This article is one in a series at The Seventy Four which profiles the heroes, victories, success stories and randoms acts of kindness to be found at schools all across America. Read more of our recent inspiring coverage at The74million.org/series/inspiring.
Washington High School’s food pantry may have started out as a short-term student government project, but it has quickly evolved into a full-time endeavor, operating every day with the aim of helping impoverished students.
There’s no red tape, no application, and no proof of need required. Students who need to take food from the shelf are welcome to take it, no questions asked.
As senior Erin Lewis told WNCT
, “We wanted to focus on those that need it, but they don’t want to tell us that they need it.”
Project supervisor Laura Thompson says the pantry program goes far beyond mere community service; she sees it as a valuable addition to a core curriculum that focuses on educating holistically. “We’re here to educate you for life. Part of that is nourishing the whole student, mind and body, and when we do both of those things we know students will have great outcomes,” Thompson told WNCT
School organizers say they have deliberately structured the program to guarantee anonymity. The pantry is not advertised or promoted, nor are students singled out in any way. Teachers say students find their way in via word of mouth, and that peer referrals have become integral to the pantry’s success.

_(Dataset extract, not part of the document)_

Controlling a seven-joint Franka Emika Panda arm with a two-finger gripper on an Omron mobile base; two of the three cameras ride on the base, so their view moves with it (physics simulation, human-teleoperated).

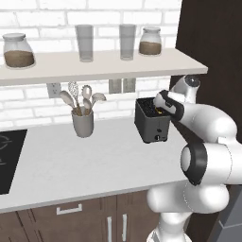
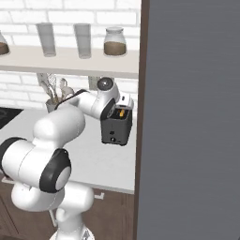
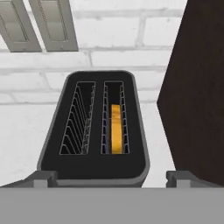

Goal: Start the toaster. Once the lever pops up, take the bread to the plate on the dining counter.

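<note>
Dark grey toaster (image 3: 94,127) sits on the white bench (image 1: 71,165), golden bread (image 3: 116,129) sunk in its right slot; the pincer (image 3: 111,178) hangs wide above.

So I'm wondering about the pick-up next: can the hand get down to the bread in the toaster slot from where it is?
Probably yes. The hand hangs open right above the toaster, and the bread stands in the right slot with nothing over it, though the slot is narrow.

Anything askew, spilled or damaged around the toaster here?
Nothing stands out. The toaster stands upright on the counter, the bread sits straight in one slot, and the open tool hovers above it.
</note>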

Washington High School is located 100 miles east of Raleigh in Beaufort County, where 21% of the population lives below the poverty line, according to recent Census Bureau data
. That’s nearly 6 points above the national average of 15.4% and 3.5 points above the state average of 17.5%.
In addition to the food pantry, Washington High School also finds ways to distribute clothes, school supplies, and sanitation items for students in need.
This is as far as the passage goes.